Sachons reconnaître une ironie de l’histoire quand elle passe en nous clignant de l’œil.
Nous savons qu’il n’y a pas de hasard et qu’il n’y a pas non plus d’accident dans l’Histoire. Ce n’est pas parce que les hommes ignorent ce qu’ils sont, ce qu’ils font, où ils sont et ce qu’ils veulent, que la Réalité se borne à une telle stase de conditionnement : nous ne sommes pas dans un processus aveugle. Ce qui se déploie, ce qui advient dans la Réalité (et non entre les cases frauduleuses de nos cerveaux fondus) ne répond ni de nos désirs ni de nos attentes, mais d’une stricte nécessité, une stricte « obéissance à Dieu ». L’Homme n’est pas la seule créature intelligente, la Réalité l’est aussi.
Le phénomène auquel nous sommes mondialement confrontés se manifeste pour nous comme un SIGNE ÉVIDENT : nous comprenons que nous sommes parvenus à ces temps que nous n’espérions plus et que nous redoutions en même temps comme des enfants perdus. Nous savons que nous y sommes, mais c’est à peu près tout ce que nous savons.
Il n’est pas évident, lorsque l’on reste le regard distrait par les formes que prend l’écume à la surface des choses – comme des chimères se forment dans le coton des nuages –, de saisir la causalité, l’ordre de nécessité qui pourrait tenir dans une même signification historique, l’élection de Donald TRUMP à la présidence des États-Unis, le soulèvement des GILETS JAUNES en France et l’épidémie mondiale du CORONAVIRUS aujourd’hui.

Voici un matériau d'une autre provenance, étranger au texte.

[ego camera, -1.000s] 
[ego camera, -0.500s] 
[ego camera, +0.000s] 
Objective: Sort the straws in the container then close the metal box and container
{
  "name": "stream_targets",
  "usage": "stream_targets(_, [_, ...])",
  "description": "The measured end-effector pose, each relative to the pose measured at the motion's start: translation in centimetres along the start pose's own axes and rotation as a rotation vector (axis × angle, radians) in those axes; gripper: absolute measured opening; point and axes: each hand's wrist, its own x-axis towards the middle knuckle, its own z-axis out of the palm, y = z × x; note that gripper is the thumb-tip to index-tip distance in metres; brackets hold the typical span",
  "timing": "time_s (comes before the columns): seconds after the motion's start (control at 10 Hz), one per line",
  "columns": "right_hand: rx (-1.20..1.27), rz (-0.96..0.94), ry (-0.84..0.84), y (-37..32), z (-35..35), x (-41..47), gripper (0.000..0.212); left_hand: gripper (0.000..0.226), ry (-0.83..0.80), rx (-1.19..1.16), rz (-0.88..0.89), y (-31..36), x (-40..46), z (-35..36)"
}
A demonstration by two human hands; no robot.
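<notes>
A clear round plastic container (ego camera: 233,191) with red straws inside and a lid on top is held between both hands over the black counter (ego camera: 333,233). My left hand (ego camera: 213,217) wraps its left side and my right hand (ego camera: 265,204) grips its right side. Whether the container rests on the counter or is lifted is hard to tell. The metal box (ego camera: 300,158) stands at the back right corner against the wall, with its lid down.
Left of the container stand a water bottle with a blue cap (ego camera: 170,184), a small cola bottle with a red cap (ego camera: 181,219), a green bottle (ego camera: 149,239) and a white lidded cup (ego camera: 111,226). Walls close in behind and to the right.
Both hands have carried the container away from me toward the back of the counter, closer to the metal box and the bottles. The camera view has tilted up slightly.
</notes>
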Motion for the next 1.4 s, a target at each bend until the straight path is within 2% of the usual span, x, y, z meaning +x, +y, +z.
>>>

Quelles relations peut-il y avoir, nous demandons-nous, entre nos drames personnels, les épreuves et les crises qui ponctuent nos existences anonymes ; les conflits qui mettent un peu partout le monde à feu et à sang, les crises politiques ou économiques qui font l’ordre mondial ; et les perturbations et autres variations climatiques auxquelles nous sommes universellement confrontés ?
C’est qu’il n’y a jamais qu’une seule réalité qui se manifeste, une seule puissance qui se déchaîne.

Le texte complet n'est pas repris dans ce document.